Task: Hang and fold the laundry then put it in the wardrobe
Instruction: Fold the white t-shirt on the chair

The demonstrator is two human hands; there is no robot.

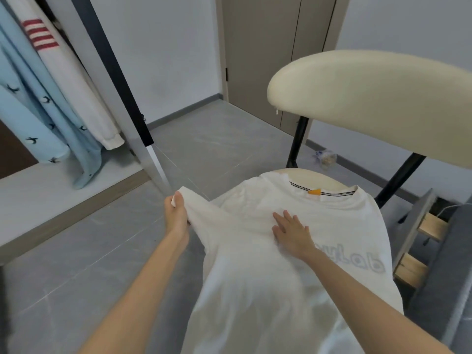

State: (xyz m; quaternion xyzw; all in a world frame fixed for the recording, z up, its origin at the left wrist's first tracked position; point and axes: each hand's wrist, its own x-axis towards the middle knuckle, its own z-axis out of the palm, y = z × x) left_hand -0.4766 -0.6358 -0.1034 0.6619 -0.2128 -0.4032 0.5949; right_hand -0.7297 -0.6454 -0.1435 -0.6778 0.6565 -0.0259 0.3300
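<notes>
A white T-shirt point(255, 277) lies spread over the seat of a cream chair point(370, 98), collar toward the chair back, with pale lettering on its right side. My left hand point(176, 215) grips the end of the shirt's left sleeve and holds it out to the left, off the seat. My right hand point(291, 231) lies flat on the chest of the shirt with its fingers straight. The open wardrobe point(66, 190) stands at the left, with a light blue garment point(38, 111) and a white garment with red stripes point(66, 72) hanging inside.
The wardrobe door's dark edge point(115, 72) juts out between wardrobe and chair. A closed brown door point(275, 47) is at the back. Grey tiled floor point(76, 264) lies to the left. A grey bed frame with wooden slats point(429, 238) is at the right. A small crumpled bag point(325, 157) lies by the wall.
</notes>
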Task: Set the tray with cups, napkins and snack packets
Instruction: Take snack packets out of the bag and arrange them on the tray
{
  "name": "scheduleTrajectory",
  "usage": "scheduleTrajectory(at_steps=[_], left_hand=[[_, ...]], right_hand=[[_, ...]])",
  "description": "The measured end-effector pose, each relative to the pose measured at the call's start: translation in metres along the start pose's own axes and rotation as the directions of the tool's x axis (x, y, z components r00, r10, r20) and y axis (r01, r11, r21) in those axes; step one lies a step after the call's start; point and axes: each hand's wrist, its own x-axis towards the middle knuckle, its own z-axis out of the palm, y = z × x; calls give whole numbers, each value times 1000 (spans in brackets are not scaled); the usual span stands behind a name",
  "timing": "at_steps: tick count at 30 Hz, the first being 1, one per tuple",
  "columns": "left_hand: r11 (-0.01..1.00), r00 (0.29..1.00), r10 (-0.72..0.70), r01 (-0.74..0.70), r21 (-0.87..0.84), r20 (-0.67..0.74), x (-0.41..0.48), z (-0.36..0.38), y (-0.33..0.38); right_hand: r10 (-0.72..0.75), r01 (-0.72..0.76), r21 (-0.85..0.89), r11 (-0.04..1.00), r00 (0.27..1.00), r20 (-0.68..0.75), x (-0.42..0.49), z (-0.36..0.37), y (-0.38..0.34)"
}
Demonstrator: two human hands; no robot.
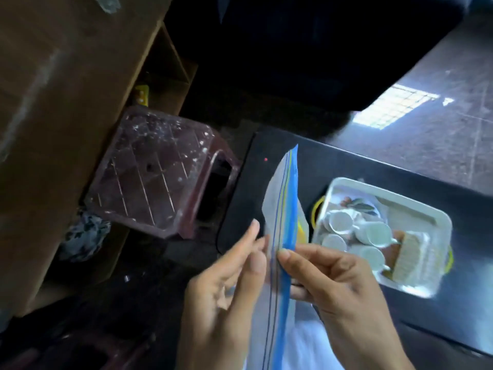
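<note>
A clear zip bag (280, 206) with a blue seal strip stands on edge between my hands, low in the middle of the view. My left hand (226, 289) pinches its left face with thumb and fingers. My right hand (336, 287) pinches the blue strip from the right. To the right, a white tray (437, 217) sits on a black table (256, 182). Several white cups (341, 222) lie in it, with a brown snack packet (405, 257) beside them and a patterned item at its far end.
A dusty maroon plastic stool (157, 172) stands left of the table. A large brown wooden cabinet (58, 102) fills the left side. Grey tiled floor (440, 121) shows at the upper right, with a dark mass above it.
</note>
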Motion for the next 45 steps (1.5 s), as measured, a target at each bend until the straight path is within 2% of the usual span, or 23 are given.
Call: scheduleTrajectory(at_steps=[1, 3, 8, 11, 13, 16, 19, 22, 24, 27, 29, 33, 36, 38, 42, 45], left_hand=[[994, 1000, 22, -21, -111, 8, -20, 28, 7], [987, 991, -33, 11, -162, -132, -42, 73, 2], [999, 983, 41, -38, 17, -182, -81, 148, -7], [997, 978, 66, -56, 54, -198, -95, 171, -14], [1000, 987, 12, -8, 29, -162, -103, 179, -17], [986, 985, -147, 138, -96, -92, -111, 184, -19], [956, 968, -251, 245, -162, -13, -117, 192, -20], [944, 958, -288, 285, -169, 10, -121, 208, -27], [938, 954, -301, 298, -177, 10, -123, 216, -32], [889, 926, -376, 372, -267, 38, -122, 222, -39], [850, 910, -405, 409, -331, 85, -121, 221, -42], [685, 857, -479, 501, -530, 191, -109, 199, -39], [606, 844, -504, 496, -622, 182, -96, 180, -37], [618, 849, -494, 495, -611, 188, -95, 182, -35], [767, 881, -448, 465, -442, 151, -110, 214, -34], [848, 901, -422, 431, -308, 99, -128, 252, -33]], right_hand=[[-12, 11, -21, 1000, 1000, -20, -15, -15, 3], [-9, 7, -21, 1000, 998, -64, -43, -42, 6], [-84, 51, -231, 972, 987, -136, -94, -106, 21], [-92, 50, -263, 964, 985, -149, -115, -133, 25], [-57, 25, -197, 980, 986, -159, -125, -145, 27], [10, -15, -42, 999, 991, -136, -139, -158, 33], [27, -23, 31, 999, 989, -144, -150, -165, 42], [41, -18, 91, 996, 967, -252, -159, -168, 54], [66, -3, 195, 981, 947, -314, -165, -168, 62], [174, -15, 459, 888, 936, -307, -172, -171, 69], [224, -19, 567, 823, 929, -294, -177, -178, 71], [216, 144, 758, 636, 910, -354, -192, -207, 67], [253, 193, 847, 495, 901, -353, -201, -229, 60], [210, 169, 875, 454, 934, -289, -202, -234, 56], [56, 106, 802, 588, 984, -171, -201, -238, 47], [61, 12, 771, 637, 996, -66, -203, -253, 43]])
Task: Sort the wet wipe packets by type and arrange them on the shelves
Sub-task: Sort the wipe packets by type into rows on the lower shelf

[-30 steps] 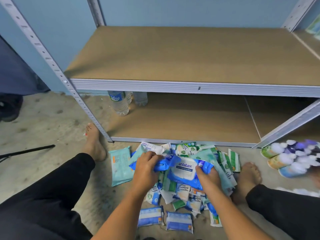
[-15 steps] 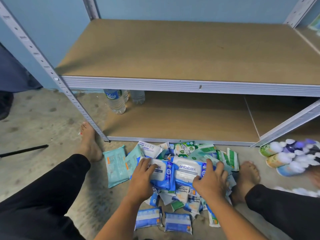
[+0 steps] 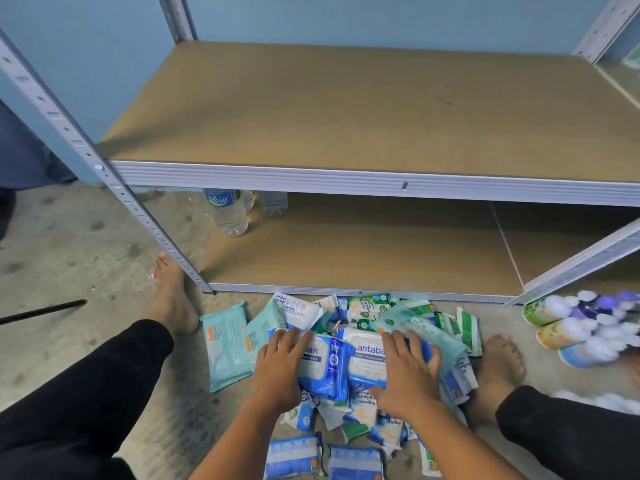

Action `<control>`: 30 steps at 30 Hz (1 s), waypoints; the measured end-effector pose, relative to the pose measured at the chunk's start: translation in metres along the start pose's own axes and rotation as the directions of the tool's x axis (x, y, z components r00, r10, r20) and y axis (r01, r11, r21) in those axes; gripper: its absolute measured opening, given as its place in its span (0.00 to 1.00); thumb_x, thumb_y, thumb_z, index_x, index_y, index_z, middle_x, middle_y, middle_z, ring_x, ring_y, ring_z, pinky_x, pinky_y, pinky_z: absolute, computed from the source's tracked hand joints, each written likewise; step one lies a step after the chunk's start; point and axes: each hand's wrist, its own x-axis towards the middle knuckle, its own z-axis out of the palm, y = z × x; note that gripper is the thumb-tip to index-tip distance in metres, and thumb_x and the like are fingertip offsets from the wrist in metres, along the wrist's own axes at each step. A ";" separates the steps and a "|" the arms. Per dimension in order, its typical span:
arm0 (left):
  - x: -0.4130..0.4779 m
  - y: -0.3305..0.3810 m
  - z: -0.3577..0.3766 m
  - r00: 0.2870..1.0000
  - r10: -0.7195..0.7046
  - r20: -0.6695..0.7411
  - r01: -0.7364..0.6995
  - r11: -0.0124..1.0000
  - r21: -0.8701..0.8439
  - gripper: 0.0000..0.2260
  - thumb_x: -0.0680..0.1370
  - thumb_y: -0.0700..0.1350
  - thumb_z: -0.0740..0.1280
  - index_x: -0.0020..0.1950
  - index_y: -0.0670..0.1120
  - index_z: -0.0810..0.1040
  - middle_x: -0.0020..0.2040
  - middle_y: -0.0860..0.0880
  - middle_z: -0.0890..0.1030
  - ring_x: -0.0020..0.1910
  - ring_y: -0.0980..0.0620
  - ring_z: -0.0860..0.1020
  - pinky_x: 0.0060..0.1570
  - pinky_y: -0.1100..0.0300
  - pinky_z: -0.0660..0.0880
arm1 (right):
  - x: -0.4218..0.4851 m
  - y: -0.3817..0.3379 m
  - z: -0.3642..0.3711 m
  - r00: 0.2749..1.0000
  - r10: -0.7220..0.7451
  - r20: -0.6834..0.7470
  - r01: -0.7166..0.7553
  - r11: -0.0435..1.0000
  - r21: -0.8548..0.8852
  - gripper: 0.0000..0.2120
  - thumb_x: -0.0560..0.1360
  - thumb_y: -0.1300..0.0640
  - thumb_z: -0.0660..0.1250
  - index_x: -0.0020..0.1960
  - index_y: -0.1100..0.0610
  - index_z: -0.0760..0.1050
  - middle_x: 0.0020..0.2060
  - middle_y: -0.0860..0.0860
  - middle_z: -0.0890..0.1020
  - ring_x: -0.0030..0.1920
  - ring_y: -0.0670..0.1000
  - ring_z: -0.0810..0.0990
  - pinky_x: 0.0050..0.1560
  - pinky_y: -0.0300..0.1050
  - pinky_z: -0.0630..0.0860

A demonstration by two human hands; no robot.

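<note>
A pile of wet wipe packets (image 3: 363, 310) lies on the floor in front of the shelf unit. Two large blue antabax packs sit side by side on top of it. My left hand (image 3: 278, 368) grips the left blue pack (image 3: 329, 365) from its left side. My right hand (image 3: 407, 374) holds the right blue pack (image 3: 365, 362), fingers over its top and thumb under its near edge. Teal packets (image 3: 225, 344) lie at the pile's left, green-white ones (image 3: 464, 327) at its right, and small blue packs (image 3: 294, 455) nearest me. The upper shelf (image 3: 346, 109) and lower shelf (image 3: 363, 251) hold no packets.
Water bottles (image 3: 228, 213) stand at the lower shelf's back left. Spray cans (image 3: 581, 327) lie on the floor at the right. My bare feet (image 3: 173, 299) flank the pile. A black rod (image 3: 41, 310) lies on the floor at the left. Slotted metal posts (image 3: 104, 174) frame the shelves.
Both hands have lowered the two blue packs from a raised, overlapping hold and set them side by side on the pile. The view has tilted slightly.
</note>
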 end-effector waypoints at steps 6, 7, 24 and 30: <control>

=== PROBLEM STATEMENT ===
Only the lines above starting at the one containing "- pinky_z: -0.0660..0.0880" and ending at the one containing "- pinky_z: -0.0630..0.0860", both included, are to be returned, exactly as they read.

=== ANSWER TO THIS TASK ===
  - pinky_z: -0.0660..0.0880
arm1 (right):
  - x: -0.4218..0.4851 m
  - y: -0.3817..0.3379 m
  - z: -0.3642..0.3711 m
  - r00: 0.2749..1.0000
  - r10: -0.7220..0.7451
  - r20: -0.6834..0.7470
  - r01: -0.7166..0.7553
  - r11: -0.0435..1.0000
  - r21: -0.8548..0.8852
  - gripper: 0.0000..0.2120
  - thumb_x: -0.0560..0.1360
  - thumb_y: -0.1300..0.0640
  - thumb_z: -0.0660..0.1250
  - index_x: -0.0020..0.1960
  - index_y: -0.1100..0.0610
  - index_z: -0.0760..0.1050
  - middle_x: 0.0020..0.2060
  - middle_y: -0.0860..0.0860
  - middle_z: -0.0890..0.1020
  - ring_x: -0.0030..0.1920
  - ring_y: -0.0670..0.1000
  - ring_z: -0.0810..0.0990
  - pinky_x: 0.0050..0.1560
  - pinky_y: -0.0300..0.1050
  - pinky_z: -0.0630..0.0860

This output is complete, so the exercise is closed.